Experimental Biology and Medicine
233:vi
(2008)
© 2008 by the Society for Experimental Biology and Medicine
FEATURE ARTICLE
ABC-TRANSPORTERS EXPRESSED ON ENDOTHELIAL CELL MEMBRANES EFFLUX ANTI-HIV DRUGS
Researchers at Tulane University Medical Center in New Orleans (USA) have discovered that drug-efflux pumps, belonging to the ATP-binding cassette (ABC) transporter family, are constitutively expressed on vascular endothelial cells. Transcripts for several different ABC-transporters, e.g. MDR-1 (P-gp) and MRPs, were detected in endothelial cells, obtained from brain, aortic artery, pulmonary artery, dermal microvessels and umbilical veins. The ABC-transporter mediated efflux mechanisms decreased intracellular concentrations of the anti-HIV drugs, saquinavir, an HIV protease inhibitor (HPI) and zidovudine, a nucleoside reverse transcriptase inhibitor (NRTI), which are critical components of highly active antiretroviral therapy (HAART) against HIV. Inhibition of ABC-transporters, by using verapamil or MK-571, was shown to increase the intracellular retention of these anti-HIV agents. The MRP transporters were found to play a more dominant role in drug-efflux from endothelial cells. Pre-incubation of cells with the MRP-inhibitor, MK-571 significantly enhanced the intracellular levels of anti-HIV drugs. This study, entitled "MRP (ABCC) transporters-mediated efflux of anti-HIV drugs, saquinavir and zidovudine, from human endothelial cells," appears on page 1149 of this issue.

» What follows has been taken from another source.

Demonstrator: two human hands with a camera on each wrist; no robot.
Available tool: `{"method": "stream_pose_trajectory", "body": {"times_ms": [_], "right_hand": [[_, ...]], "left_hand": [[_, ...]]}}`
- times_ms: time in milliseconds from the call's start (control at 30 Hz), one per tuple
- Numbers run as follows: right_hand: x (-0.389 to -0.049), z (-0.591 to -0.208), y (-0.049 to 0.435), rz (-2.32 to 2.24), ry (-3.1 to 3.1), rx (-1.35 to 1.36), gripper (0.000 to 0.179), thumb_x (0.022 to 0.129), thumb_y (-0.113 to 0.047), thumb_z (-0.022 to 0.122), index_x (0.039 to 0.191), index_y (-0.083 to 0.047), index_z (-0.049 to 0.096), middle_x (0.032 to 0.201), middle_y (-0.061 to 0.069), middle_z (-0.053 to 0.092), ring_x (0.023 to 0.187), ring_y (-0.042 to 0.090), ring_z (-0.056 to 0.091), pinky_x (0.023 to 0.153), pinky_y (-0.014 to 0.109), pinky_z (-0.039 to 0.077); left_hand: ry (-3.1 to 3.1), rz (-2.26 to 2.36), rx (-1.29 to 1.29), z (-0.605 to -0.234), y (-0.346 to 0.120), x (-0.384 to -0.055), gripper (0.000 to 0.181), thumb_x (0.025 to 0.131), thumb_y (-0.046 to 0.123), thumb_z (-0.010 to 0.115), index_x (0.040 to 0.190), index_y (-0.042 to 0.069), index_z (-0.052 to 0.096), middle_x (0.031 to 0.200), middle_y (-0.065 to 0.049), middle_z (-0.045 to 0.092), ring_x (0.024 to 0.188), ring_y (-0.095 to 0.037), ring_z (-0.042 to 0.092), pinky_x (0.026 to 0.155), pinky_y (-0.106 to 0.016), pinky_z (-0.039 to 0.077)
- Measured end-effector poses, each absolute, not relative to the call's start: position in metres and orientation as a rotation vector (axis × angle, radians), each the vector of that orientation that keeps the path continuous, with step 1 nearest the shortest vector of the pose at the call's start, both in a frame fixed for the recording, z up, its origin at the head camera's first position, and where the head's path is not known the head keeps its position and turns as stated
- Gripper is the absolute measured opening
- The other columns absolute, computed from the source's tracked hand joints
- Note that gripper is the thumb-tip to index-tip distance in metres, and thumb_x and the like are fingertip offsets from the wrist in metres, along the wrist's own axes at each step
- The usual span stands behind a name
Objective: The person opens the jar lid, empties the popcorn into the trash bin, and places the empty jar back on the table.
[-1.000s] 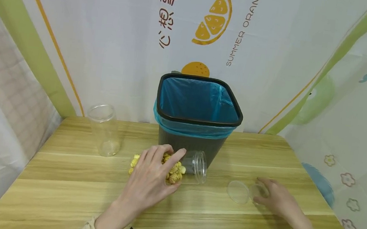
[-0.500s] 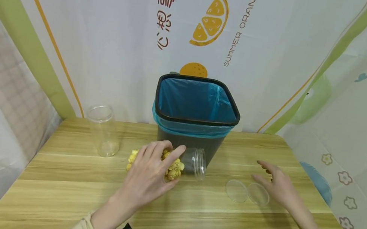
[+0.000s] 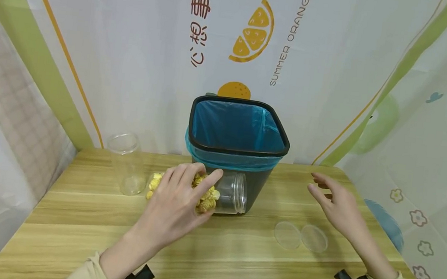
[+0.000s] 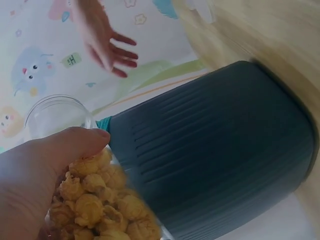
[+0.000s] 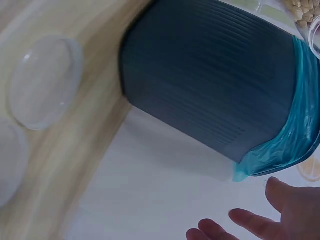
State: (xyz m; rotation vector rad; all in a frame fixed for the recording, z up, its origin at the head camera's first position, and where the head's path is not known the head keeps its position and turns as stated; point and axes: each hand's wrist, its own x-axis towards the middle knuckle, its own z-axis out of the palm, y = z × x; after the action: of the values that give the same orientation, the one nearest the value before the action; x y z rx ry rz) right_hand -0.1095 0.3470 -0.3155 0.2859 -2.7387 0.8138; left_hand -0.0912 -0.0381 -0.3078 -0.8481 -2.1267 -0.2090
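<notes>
My left hand (image 3: pixel 170 207) grips a clear jar (image 3: pixel 227 193) lying sideways in the air, its open mouth pointing right. Popcorn (image 3: pixel 207 200) fills its lower part; in the left wrist view the popcorn (image 4: pixel 92 207) sits beneath my thumb. The jar overlaps the front of a dark trash bin (image 3: pixel 253 174) lined with a blue bag (image 3: pixel 229 159). Off to the right, my right hand (image 3: pixel 337 207) hovers with loosely spread fingers and holds nothing. Below it, two clear round lids (image 3: pixel 288 235) lie side by side on the table.
A second clear jar (image 3: pixel 126 167), without a lid, stands upright at the table's back left. The wooden table (image 3: pixel 229 269) ends at a printed white curtain (image 3: pixel 143 47) behind the bin, and another patterned curtain hangs at the right.
My right hand has let go of the right lid and risen away from it. My left hand has lifted the popcorn jar slightly and shifted it a little left.
</notes>
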Motion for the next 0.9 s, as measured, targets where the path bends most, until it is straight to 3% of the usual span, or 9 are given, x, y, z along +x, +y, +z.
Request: {"method": "stream_pose_trajectory", "body": {"times_ms": [300, 600, 900], "right_hand": [[-0.115, -0.289, 0.33, 0.803, -2.661, 0.331, 0.05, 0.108, -0.036, 0.051, 0.149, -0.008, 0.053, 0.137, 0.022, 0.064, 0.123, 0.041, 0.061, 0.094, 0.061, 0.054], [-0.122, -0.261, 0.31, 0.86, -2.669, 0.318, 0.054, 0.108, -0.045, 0.047, 0.154, -0.016, 0.048, 0.142, 0.017, 0.063, 0.127, 0.037, 0.061, 0.101, 0.058, 0.052], [-0.133, -0.243, 0.293, 0.898, -2.691, 0.336, 0.059, 0.106, -0.051, 0.047, 0.156, -0.018, 0.045, 0.138, 0.017, 0.065, 0.119, 0.035, 0.064, 0.102, 0.057, 0.052]], "left_hand": [[-2.102, -0.13, -0.867, -0.288, -0.043, -0.092, 0.083, 0.067, 0.041, 0.092, 0.138, 0.02, 0.055, 0.116, -0.012, 0.061, 0.102, -0.033, 0.059, 0.087, -0.045, 0.054], [-2.079, -0.056, -0.868, -0.273, -0.049, -0.096, 0.084, 0.065, 0.041, 0.092, 0.137, 0.019, 0.055, 0.118, -0.014, 0.063, 0.102, -0.034, 0.062, 0.087, -0.046, 0.055], [-2.069, -0.012, -0.865, -0.254, -0.06, -0.1, 0.085, 0.067, 0.042, 0.092, 0.14, 0.019, 0.054, 0.121, -0.016, 0.063, 0.104, -0.035, 0.062, 0.086, -0.048, 0.055]]}}
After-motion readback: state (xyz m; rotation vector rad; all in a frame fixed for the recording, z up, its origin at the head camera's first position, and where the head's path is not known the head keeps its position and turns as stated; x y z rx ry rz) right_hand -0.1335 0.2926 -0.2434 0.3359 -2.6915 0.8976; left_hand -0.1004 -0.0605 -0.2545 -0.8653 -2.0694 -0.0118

These investigations led by Dr. Debasis Mondal, an assistant professor of Pharmacology, and co-authored by Mr. Mark Eilers and Dr. Upal Roy, demonstrated the significance of blocking MRP-transporters on endothelial barriers of blood vessels, in order to increase the pharmacokinetic efficacy of both HPIs and NRTIs. Drug-efflux pumps expressed on the blood-brain-barrier (BBB) were previously known to decrease drug entry into the central nervous system (CNS), however, this is the first evidence that endothelial cells from other organs express functional ABC-transporters, as well. The functional expression of MRPs on vascular endothelial barriers implicates their crucial role in facilitating the persistence of sub-endothelial HIV reservoirs.
"Although we have a significant armament of therapeutic agents against HIV, factors that dictate the pharmacokinetics of anti-HIV drugs need to be accounted for in order to have HAART efficacy in sequestered viral reservoirs. Several P-gp inhibitors are currently under clinical trial, however, very little is being done to target the MRP-transporters. Our studies using the anti-HIV drugs, saquinavir and zidovudine, clearly implicated that inhibition of MRPs, rather than P-gp, would be a more beneficial approach to facilitate the entry of HAART drugs into the sub-endothelial reservoirs of HIV, especially within the brain. Unpublished findings from our laboratory suggest that, similar to MK-571, other leukotriene receptor antagonists, e.g. montelukast (SingulairTM) and zafirlukast (AccolateTM) can suppress MRP-mediated efflux of these anti-HIV drugs, as well. We believe that adjunct therapy with these clinically approved MRP inhibitors may improve HAART efficacy in HIV-positive patients, deter the selection of drug resistance and delay the progression of AIDS," stated Dr. Mondal. Dr. Steve Goodman, Editor-in-Chief of Experimental Biology and Medicine said, "This study by Dr. Mondal and colleagues has crucial implications in the persistence of sub-endothelial HIV reservoirs and will be important to the development of future therapies."